- _TASK TO COMPLETE_: Find the line with "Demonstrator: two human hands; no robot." in the data below. Repeat it and every line after it up to the end, exactly, but drop the pictures.

========

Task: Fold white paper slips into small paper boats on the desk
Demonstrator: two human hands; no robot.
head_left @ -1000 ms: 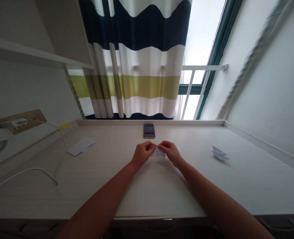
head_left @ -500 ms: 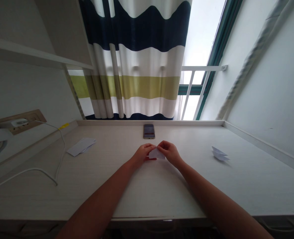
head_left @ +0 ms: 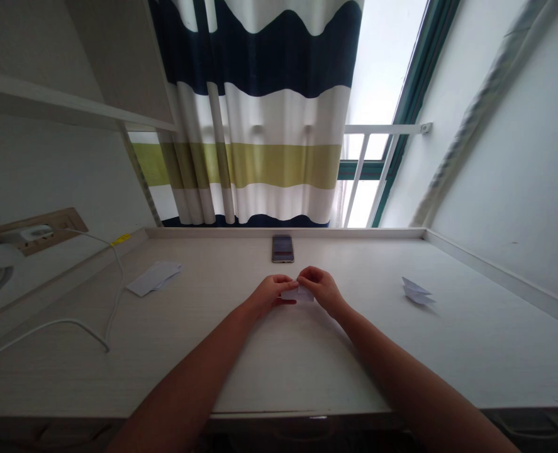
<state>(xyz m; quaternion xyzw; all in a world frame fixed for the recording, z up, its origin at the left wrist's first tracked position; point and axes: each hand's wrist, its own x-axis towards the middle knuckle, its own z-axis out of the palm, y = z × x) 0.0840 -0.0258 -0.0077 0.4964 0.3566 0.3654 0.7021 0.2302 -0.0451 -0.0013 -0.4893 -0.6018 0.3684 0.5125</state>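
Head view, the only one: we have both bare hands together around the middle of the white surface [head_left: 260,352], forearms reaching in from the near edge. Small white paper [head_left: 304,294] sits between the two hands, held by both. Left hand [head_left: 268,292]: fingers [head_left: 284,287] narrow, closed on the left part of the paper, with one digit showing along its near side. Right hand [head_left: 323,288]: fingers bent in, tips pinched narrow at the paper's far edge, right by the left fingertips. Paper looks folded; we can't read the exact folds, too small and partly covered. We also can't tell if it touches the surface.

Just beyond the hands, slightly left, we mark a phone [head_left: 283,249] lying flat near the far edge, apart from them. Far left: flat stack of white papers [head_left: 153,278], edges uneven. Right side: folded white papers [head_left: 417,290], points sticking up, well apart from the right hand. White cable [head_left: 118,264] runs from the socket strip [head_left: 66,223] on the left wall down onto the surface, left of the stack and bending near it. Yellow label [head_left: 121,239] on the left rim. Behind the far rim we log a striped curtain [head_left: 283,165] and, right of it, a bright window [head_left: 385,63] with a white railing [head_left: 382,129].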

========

- _RESPONSE_:
Demonstrator: two human hands; no robot.
head_left @ -1000 ms: 
head_left @ -500 ms: 
head_left @ +0 ms: 
<state>(xyz m; quaternion xyzw; all in a world frame fixed for the recording, z up, its origin at the left wrist's first tracked position; point and axes: each hand's wrist, its own x-axis towards the middle knuckle, its own z-axis out of the palm, y = z × x) 0.0840 -0.0258 -0.0077 0.4964 0.3566 0.3654 0.7021 0.2302 -0.0451 -0.0013 -0.4893 -0.6018 0.3684 0.5125</state>
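Head view, the only one: we have both bare hands together around the middle of the white surface [head_left: 260,352], forearms reaching in from the near edge. Small white paper [head_left: 304,294] sits between the two hands, held by both. Left hand [head_left: 268,292]: fingers [head_left: 284,287] narrow, closed on the left part of the paper, with one digit showing along its near side. Right hand [head_left: 323,288]: fingers bent in, tips pinched narrow at the paper's far edge, right by the left fingertips. Paper looks folded; we can't read the exact folds, too small and partly covered. We also can't tell if it touches the surface.

Just beyond the hands, slightly left, we mark a phone [head_left: 283,249] lying flat near the far edge, apart from them. Far left: flat stack of white papers [head_left: 153,278], edges uneven. Right side: folded white papers [head_left: 417,290], points sticking up, well apart from the right hand. White cable [head_left: 118,264] runs from the socket strip [head_left: 66,223] on the left wall down onto the surface, left of the stack and bending near it. Yellow label [head_left: 121,239] on the left rim. Behind the far rim we log a striped curtain [head_left: 283,165] and, right of it, a bright window [head_left: 385,63] with a white railing [head_left: 382,129].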

The full output has already been given.